(TRY IT): In the copy, keep every word of the data below and none of its pictures.

(DATA BELOW):
▬▬▬▬▬▬▬▬▬▬

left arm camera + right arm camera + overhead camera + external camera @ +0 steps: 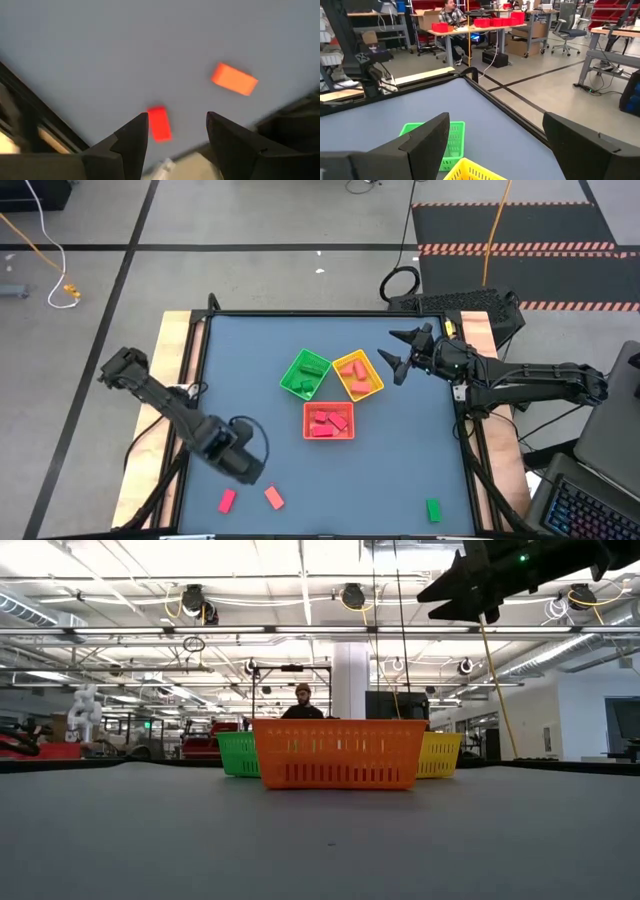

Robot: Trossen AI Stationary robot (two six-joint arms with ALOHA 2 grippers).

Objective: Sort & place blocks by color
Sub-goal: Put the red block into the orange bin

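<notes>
At the table's near edge, the left gripper is hovering with its fingers spread, looking down on a red block and an orange block lying near each other on the grey top. In its wrist view the red block is sitting between the fingertips, a little off to one side; the orange block is lying farther off. A green block is lying alone, well apart toward the opposite near corner.

In the middle, three trays are touching: green tray, yellow tray, red tray, each already holding blocks. The right gripper is waiting raised, just beside the yellow tray, fingers wide open.

The risks, as I judge them: the red block is lying close to the table's edge, so an off-centre descent could be nudging it over. The trays are crowded together, so a careless drop could be landing in the wrong colour.
</notes>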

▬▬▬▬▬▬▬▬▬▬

(ANSWER TO THIS EXERCISE):
left arm camera + right arm camera + overhead camera + external camera @ +0 steps: 

Robot: Trossen AI Stationary robot (two six-joint arms with ALOHA 2 grippers).

Objective: Sort & place blocks by color
Sub-goal: Put the red block into the orange bin

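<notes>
At the table's near edge, the left gripper is hovering with its fingers spread, looking down on a red block and an orange block lying near each other on the grey top. In its wrist view the red block is sitting between the fingertips, a little off to one side; the orange block is lying farther off. A green block is lying alone, well apart toward the opposite near corner.

In the middle, three trays are touching: green tray, yellow tray, red tray, each already holding blocks. The right gripper is waiting raised, just beside the yellow tray, fingers wide open.

The risks, as I judge them: the red block is lying close to the table's edge, so an off-centre descent could be nudging it over. The trays are crowded together, so a careless drop could be landing in the wrong colour.
</notes>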

Nothing further remains in this exercise.